De nombreuses parties de Detarium senegalense sont utilisées, principalement en médecine traditionnelle.

L'écorce est surtout utilisée en préparations pour l'expulsion du placenta après la naissance et le traitement de l'anémie[3], les blessures, les problèmes de peau, les bronchites, les pneumonies, les douleurs d'estomac et les problèmes digestifs[5], la tuberculose[6] et les cas de pertes sanguines importantes.

Des décoctions de racines sont utilisées pour traiter le marasme nutritionnel, l'asthénie, les douleurs intestinales[6] et les convulsions[5]. Des mélanges de feuilles et de pousses ont été utilisés pour traiter la dysenterie, la conjonctivite[5], l'arthrite, les fractures et les furoncles[6].

Les graines ont été utilisées pour contrôler le niveau de glucose des diabétiques, pour le traitement des piqures de moustiques[7] et comme antidote contre les flèches empoisonnées et les morsures de serpents[5].

La farine d'« ofo » produite à partir des graines est souvent utilisée pour épaissir les soupes[3]. La pulpe du fruit est mangée directement, en sorbet, en jus, en confiture[7] ou séchée comme des dattes[4]. Le bois, surnommé « acajou africain », est caractérisé par sa teinte brun-rouge sombre.
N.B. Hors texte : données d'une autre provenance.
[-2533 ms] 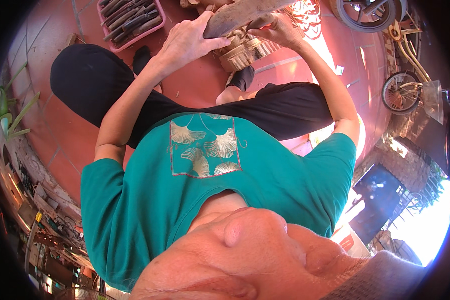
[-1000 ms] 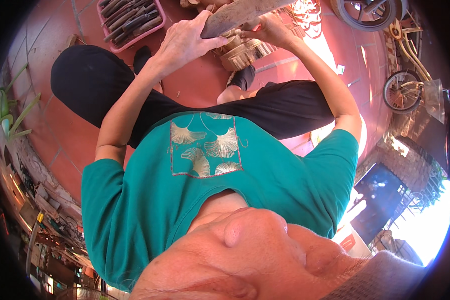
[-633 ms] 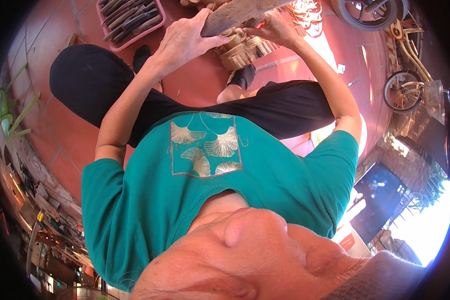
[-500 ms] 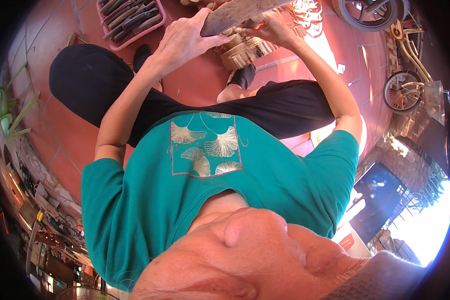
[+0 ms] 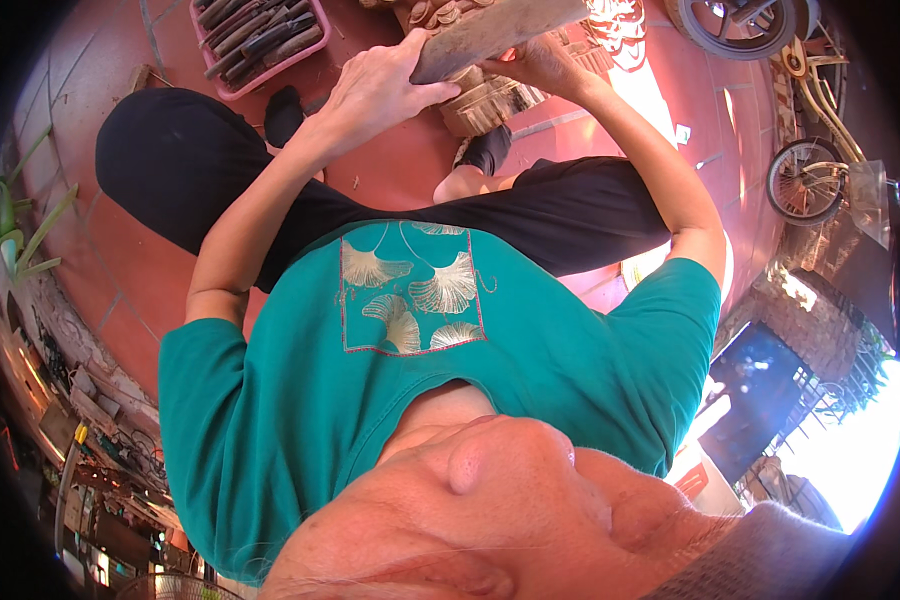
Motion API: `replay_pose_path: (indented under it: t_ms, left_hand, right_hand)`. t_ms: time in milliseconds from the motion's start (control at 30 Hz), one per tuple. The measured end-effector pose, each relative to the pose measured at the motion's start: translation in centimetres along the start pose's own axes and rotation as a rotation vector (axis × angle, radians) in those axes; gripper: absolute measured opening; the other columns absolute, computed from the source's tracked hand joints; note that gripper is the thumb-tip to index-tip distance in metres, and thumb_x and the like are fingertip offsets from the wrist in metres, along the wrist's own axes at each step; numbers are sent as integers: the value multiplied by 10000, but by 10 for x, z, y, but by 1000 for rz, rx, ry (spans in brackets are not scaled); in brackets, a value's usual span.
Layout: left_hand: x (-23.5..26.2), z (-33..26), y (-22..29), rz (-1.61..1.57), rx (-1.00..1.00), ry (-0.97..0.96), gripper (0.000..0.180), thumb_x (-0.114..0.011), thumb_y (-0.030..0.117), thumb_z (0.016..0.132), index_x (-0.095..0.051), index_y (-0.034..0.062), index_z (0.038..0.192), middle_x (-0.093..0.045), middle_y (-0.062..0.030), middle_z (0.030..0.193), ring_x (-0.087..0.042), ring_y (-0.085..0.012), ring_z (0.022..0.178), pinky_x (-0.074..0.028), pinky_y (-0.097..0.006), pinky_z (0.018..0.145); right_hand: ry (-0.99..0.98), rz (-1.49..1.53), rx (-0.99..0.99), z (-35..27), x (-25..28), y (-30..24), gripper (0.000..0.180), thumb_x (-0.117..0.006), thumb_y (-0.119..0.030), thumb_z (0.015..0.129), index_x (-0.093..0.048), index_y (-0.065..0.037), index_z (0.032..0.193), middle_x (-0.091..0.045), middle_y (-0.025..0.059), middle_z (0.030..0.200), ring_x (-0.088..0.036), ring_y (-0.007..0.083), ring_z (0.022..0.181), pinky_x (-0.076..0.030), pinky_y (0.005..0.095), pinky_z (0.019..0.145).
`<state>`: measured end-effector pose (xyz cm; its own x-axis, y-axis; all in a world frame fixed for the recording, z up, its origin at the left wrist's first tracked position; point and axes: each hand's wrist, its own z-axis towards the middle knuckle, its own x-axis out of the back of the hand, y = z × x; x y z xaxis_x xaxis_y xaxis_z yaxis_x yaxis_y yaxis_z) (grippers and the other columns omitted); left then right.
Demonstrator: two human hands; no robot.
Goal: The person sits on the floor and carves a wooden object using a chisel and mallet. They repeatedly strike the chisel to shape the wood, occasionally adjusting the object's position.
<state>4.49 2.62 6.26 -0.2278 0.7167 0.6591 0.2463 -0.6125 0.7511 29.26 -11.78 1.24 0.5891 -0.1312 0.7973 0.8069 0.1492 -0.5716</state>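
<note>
A flat grey-brown wooden board slants across the top of the view, its upper part cut off by the picture's edge. My left hand grips its left end, with the thumb stretched along the lower edge. At the board's lower edge on the right is my right hand, its fingers bent and partly hidden behind the wood. Below and behind the board stands a thick, carved wooden block on the tiles, between my feet. More carved wood shows above the board's left part.
A pink basket full of dark rod-like tools with wooden handles stands to the far left. My legs in black trousers are spread on the red tiled floor. Wheels and a bicycle stand at the right. Green leaves edge the left.
The board has tilted and come slightly down and nearer, both hands moving with it. More of the carved wood behind it now shows.
</note>
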Motion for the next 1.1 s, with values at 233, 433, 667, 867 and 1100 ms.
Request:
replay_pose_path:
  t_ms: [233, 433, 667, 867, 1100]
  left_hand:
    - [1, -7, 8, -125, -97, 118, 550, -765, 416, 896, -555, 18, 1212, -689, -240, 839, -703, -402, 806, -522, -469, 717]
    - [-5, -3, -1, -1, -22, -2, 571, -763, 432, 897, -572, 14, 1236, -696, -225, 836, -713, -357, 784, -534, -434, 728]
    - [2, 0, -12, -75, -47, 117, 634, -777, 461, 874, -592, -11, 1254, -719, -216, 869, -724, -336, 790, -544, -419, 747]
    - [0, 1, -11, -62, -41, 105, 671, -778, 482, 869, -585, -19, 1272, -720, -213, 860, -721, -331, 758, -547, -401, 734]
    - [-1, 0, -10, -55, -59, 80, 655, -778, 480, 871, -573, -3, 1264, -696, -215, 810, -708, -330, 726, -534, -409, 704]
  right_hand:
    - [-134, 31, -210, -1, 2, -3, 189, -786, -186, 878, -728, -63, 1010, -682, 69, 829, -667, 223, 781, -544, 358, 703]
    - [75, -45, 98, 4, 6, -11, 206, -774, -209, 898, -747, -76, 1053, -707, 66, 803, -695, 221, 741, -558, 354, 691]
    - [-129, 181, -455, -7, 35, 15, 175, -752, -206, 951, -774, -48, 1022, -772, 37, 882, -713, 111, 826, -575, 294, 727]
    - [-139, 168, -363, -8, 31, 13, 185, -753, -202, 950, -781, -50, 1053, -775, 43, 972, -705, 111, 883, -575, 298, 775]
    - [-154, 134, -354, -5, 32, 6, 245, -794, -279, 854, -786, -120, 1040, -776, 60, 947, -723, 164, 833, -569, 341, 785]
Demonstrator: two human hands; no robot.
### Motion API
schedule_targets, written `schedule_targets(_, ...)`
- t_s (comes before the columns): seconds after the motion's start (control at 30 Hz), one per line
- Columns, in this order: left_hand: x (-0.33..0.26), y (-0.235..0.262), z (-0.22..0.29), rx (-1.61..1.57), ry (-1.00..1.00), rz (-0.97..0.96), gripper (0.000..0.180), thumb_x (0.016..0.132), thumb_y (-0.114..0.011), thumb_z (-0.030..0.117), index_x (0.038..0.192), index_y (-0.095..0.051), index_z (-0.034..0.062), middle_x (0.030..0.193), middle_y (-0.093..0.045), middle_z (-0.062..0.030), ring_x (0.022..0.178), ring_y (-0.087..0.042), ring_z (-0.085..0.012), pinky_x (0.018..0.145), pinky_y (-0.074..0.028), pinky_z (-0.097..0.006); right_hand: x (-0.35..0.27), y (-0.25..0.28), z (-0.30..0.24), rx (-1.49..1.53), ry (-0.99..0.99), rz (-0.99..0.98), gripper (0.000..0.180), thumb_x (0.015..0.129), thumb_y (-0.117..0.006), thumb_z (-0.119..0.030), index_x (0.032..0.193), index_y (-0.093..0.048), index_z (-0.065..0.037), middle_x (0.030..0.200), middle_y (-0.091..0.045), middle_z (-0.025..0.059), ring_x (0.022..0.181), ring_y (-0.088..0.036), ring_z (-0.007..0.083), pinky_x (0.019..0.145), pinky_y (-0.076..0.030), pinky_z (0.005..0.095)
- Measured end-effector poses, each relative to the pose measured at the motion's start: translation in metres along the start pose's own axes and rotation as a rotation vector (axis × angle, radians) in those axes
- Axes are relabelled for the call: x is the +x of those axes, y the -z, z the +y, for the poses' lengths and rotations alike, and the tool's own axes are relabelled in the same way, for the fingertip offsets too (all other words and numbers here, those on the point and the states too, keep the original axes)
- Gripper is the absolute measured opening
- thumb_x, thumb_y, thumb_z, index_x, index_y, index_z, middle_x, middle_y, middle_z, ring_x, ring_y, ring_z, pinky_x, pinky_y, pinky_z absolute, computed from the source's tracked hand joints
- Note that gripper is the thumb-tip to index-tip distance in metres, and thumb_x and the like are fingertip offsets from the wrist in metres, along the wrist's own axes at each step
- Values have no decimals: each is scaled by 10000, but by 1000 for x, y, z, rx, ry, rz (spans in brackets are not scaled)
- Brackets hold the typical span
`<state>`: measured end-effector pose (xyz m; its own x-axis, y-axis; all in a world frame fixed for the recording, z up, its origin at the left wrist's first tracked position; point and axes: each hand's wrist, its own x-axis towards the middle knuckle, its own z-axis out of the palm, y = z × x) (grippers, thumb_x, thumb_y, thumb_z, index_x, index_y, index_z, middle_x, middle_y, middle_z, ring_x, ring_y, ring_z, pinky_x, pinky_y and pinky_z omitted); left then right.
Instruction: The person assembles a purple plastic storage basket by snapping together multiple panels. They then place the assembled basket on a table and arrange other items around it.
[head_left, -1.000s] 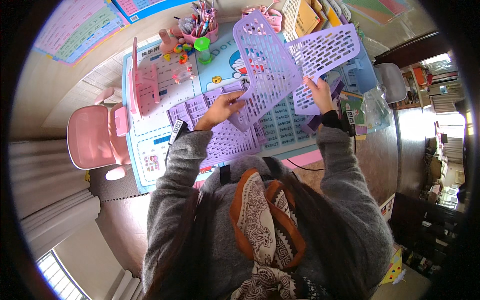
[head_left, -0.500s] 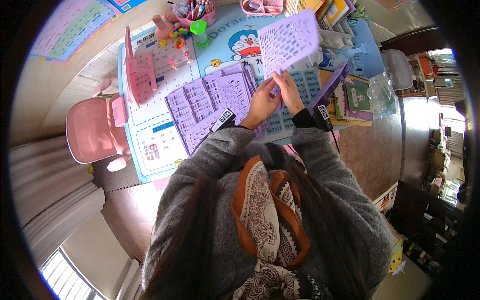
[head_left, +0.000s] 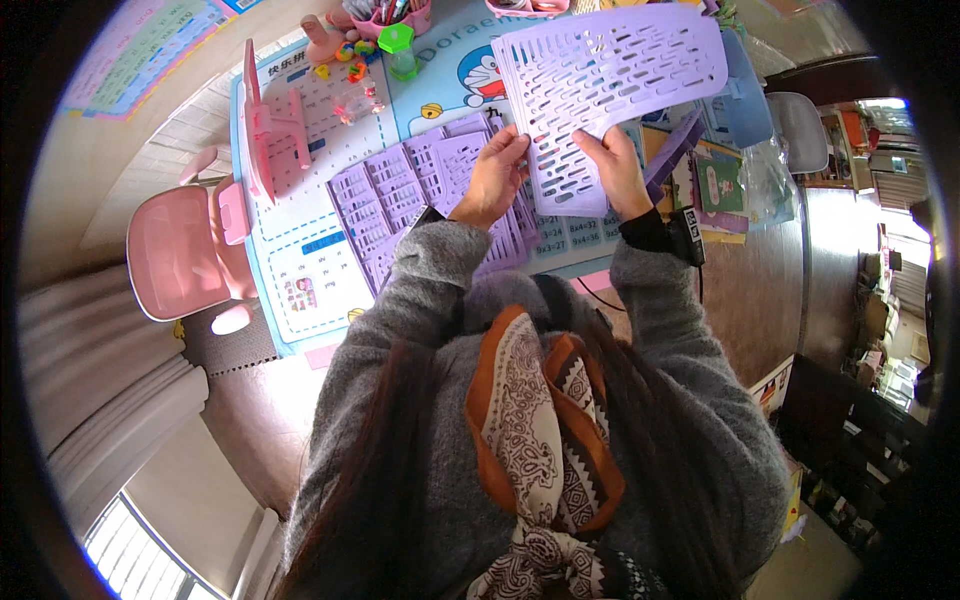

Il est lourd mais facile à travailler et résiste à l'humidité, aux intempéries et à des ravageurs comme les termites et autres térébrants[4]. Il est apprécié pour la construction de bâtiments, de clôtures et de bateaux, mais aussi comme bois de chauffe, car il brûle facilement et proprement[6]. Ces arbres sont souvent employés dans les programmes de reboisement dans les zones au sol dégradé, puisqu'ils poussent bien même sur des sols pauvres[6].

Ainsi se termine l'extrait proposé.